Among the emerging alternative learning forms and credentialing systems, a few that stand out in enabling participant-driven learning and a switch across multiple careers:
1. Experiential Learning
Learning by doing is the idea behind experiential learning. Many subject-matters are best learned through hands-on experiences. It advocates co-ops, internships, community engagement, learning camps, project-based learning and other such activities. The aim is not only to transfer knowledge but create it by fostering critical thinking. It is an efficient way to impart soft-skills and simulate on-the-job training.
2. Lego Learning
Take slivers of online content and cook your own curricula just like fitting the bits of lego. This is the concept of lego learning or stackable credentials. Combine project management with business writing and photoshop, or journalism with data analytics. It provides an opportunity for learners to pick what they value most for their career advancement and professional development. Some educational institutions have also begun to fragment their course offerings, such as unbundling MBA into digestible finer pieces, resulting in nanodegrees.
Stackable credentials remind me of the music industry. The emergence of Spotify, iTunes, and the likes made it imperative to offer single songs earlier bundled into albums. – Scott DeRue, Ross School of Business, University of Michigan
3. Digital Badging
A lack of proof of skills and competence discredited learners from undertaking self-learning as it was either ignored or entirely missed by the employers. Digital badging changed that for good. It legitimized self-paced learning by lending it much needed validation. It is a way to authenticate the skills and knowledge acquired by a learner through a testing system. The idea was first proposed by Peer 2 Peer University and The Mozilla Foundation in a groundbreaking research paper on digital badging. CredForce was among the firsts to systemically support flexible learning and accord validation through digital badges that have earned a valued place among global employers.
4. Robo Learning
Thomas Frey, a top futurist, is positive that within a decade students will be taught by robo teachers who will be 10 times faster than today’s instructors.

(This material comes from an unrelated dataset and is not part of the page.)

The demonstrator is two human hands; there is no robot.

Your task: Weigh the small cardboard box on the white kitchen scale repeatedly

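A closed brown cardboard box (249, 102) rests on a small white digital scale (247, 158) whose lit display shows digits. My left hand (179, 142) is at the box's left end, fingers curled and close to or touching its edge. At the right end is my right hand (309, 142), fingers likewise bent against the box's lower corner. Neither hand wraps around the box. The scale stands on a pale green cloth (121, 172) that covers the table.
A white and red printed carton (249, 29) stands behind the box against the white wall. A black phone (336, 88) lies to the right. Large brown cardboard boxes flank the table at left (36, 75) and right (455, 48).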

The lessons will be tailored to every student’s needs, and the bot will be smart enough to personalize teaching so one can absorb faster. Fathom completing under graduation in less than a year. This form of learning will likely be the pinnacle of flexible learning revolution.
Robo-teachers will learn from your proclivities and interests to customize teaching in the way you learn. – Thomas Frey, A Futurist
Educationists step gingerly on the new learning concept as accepting it would require abandoning many age-old practices and a paradigm shift in how we teach and learn. DeRue suggests learning from the music industry. When faced with disruption from internet platforms, music industry rehashed its focus to the premium experience offered through live concerts. Blended learning can be the salvation for education. The cyber and physical worlds aren’t separate for learners anymore. Coalescing offline and online mediums can make education participant-driven and relevant.
In a complex technology-driven information age, changes to the traditional education system are inevitable. The idea is to give the power back to the learners to decide what they want to learn, when they want to learn and how they want to learn. It’s time for educational institutions to go back to school!